Print every line of the material exactly.

Content starts

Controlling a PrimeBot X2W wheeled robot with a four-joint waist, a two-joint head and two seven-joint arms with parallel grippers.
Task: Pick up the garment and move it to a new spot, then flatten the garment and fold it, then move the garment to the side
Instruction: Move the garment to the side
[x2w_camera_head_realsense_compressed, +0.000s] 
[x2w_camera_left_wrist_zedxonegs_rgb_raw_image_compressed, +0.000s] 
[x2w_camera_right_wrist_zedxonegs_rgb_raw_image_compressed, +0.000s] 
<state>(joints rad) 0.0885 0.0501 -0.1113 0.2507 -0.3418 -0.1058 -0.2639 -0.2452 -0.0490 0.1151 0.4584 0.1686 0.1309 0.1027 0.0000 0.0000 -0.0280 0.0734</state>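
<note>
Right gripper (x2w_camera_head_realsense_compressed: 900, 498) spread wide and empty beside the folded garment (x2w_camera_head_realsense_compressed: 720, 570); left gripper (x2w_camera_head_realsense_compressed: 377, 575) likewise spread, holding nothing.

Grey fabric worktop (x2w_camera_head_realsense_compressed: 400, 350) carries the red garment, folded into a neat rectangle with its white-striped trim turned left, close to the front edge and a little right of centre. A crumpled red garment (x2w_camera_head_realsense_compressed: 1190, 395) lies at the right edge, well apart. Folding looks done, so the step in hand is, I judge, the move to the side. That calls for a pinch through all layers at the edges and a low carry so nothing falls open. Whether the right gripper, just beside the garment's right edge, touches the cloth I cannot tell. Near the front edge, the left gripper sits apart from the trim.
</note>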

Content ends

:: SOLUTION TO THE PROBLEM ::
Controlling a PrimeBot X2W wheeled robot with a four-joint waist, a two-joint head and two seven-joint arms with parallel grippers.
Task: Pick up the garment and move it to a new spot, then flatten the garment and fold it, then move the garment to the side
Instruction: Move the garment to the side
[x2w_camera_head_realsense_compressed, +0.000s] 
[x2w_camera_left_wrist_zedxonegs_rgb_raw_image_compressed, +0.000s] 
[x2w_camera_right_wrist_zedxonegs_rgb_raw_image_compressed, +0.000s] 
<state>(joints rad) 0.0885 0.0501 -0.1113 0.2507 -0.3418 -0.1058 -0.2639 -0.2452 -0.0490 0.1151 0.4584 0.1686 0.1309 0.1027 0.0000 0.0000 -0.0280 0.0734</state>
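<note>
Right gripper (x2w_camera_head_realsense_compressed: 900, 498) spread wide and empty beside the folded garment (x2w_camera_head_realsense_compressed: 720, 570); left gripper (x2w_camera_head_realsense_compressed: 377, 575) likewise spread, holding nothing.

Grey fabric worktop (x2w_camera_head_realsense_compressed: 400, 350) carries the red garment, folded into a neat rectangle with its white-striped trim turned left, close to the front edge and a little right of centre. A crumpled red garment (x2w_camera_head_realsense_compressed: 1190, 395) lies at the right edge, well apart. Folding looks done, so the step in hand is, I judge, the move to the side. That calls for a pinch through all layers at the edges and a low carry so nothing falls open. Whether the right gripper, just beside the garment's right edge, touches the cloth I cannot tell. Near the front edge, the left gripper sits apart from the trim.
</note>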

The full answer has been given.